Exhibit / May 9, 2017
Object Name: BBC 1965 Handbook
Maker and Year: British Broadcasting Corporation, Broadcasting House, 1965
Object Type: Booklet
Image Source: Exhibit author; document available at Americanradiohistory.com (PDF link)
Description (Michael Grasso):
The BBC Handbook was published annually beginning in 1928 to inform the British public about the work being done by its national broadcaster. Under one cover and written in a straightforward prose style, a reader could find the Beeb’s technical broadcasting details (including the exciting new vistas opened up by Telstar and other communications satellites), highlights from programming on both radio and television, and the corporation’s plans for the future. In a way, these Handbooks were the “public website” of the BBC in the era before the internet.

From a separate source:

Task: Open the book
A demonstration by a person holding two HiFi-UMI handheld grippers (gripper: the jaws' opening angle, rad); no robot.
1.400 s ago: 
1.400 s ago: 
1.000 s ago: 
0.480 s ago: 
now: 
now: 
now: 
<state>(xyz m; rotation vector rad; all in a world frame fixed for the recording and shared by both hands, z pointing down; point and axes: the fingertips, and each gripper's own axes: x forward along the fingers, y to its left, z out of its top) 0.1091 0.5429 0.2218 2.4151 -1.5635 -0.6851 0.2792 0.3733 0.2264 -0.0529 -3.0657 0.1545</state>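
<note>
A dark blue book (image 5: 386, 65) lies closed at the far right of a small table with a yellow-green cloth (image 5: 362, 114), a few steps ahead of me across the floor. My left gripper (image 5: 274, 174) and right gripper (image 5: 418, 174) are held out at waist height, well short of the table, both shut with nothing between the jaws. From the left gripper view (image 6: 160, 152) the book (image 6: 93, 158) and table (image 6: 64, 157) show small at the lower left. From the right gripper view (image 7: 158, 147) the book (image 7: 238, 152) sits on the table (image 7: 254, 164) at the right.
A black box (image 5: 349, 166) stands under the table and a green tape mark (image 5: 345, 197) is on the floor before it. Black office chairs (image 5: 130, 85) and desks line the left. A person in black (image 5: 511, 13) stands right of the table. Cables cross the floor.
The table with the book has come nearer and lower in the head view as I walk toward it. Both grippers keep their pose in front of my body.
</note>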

In 1965, the year of this Handbook, the BBC was going through some momentous changes. The corporation had just covered the 1964 General Election, where Labour had taken back Number 10 for the first time since 1951. The BBC’s three radio channels had just been slightly reconsolidated but still maintained a middle-of-the-road Home Service, a relatively unchallenging “Light Programme,” and the eclectic highbrow mix of the Third Network (formerly the Third Programme). The BBC was also facing intense competition from pirate radio, which was beaming in the current sounds of rock and roll to British youngsters who had no interest in the BBC’s old-fashioned “civilizing” mission that came out of the war years. In two years, this competition from pirate rock radio would lead to the establishment of Radio 1 in an attempt to capture the youth market.
On television, the Beeb had just introduced BBC2 the previous year. It was meant to be a sort of analogue for the Third Network on the BBC Radio, bringing a more eclectic mix of programming to the British viewing public, and at a higher 625-line resolution. The BBC’s global services are also well-attested in this Handbook. Of interest to Cold War politics and espionage fans is the long section on “Jamming” beginning on page 102, where the challenges of broadcasting behind the Iron Curtain are assessed in great detail.

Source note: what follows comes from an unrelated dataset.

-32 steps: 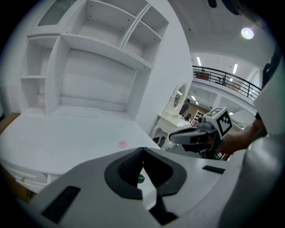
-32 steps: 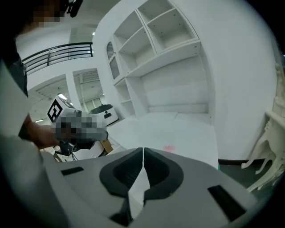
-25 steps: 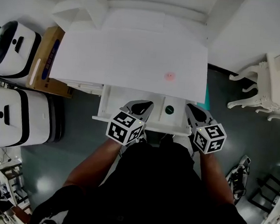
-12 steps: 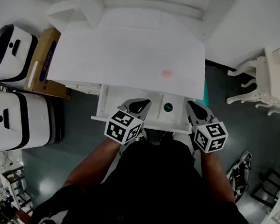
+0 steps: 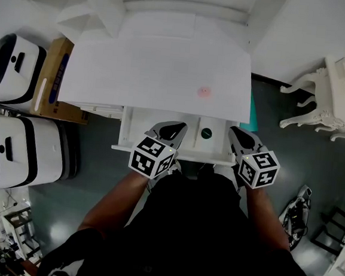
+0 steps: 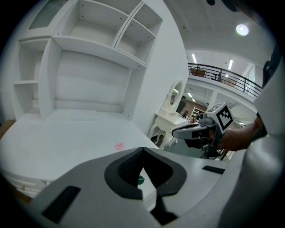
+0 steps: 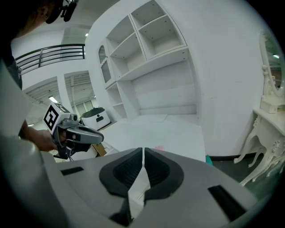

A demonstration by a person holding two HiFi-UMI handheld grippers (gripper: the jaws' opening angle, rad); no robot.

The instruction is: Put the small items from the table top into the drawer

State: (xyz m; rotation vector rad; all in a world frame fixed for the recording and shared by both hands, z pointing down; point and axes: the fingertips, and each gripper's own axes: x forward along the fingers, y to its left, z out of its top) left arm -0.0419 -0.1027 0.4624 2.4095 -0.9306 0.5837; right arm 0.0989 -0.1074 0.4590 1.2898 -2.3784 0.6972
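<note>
small pink disc (image 5: 204,91) noted on the white surface (image 5: 149,66), ahead of both sets of jaws and between their lines, well apart from each. it is judged light, flat and stiff, probably slick. little height is offered, so a pinch across its edge, with the jaws brought low to the surface, is judged best. skidding away under a clumsy touch is the likely risk.

a small green disc (image 5: 206,133) is seen lying in the open drawer (image 5: 139,122), between the two sets of jaw tips.

left gripper (image 5: 169,129) is held over the drawer, jaws pressed together, nothing pinched. right gripper (image 5: 240,137) is held over the drawer's right end, jaws likewise drawn to a hairline, empty. both are pointed forward toward the surface and held close to the body, forearms drawn in, marker cubes turned upward.
</note>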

What the 250-page Handbook shows us is that, during the tumultuous ’60s, the BBC continued to take its responsibilities to the British people very seriously. As the BBC was envisioned from its earliest days in the 1920s as a servant to the British people, it was important for a public-facing document to demonstrate that the BBC was for everyone. As such, maps and charts show how the corporation was trying to reach every square mile of the British Isles with improved broadcasting capabilities. The photos within the book showcase a kind of racial and gender diversity that one might not expect of 1965 Britain. The aforementioned delineation of the three radio programmes, which may seem overly stratified and classist to the modern observer, is actually an attempt to provide all levels of entertainment to every British subject. The BBC’s advisory committees are stocked not only with broadcast experts but with reverends, professors, and scientists, meant to make sure the BBC charts a balanced path to the future. And, of course, the BBC’s civilizing mission includes a series of educational books available for purchase from BBC Publications.
The design choices of the 1965 Handbook are classic, featuring the relatively staid BBC house design (the new BBC logo had debuted in 1963) with just a hint of the Swinging Sixties to come in the form of the multi-colored and multi-faceted “gem” graphic on the cover, demonstrating the organization’s diversity in subject matter and responsibilities.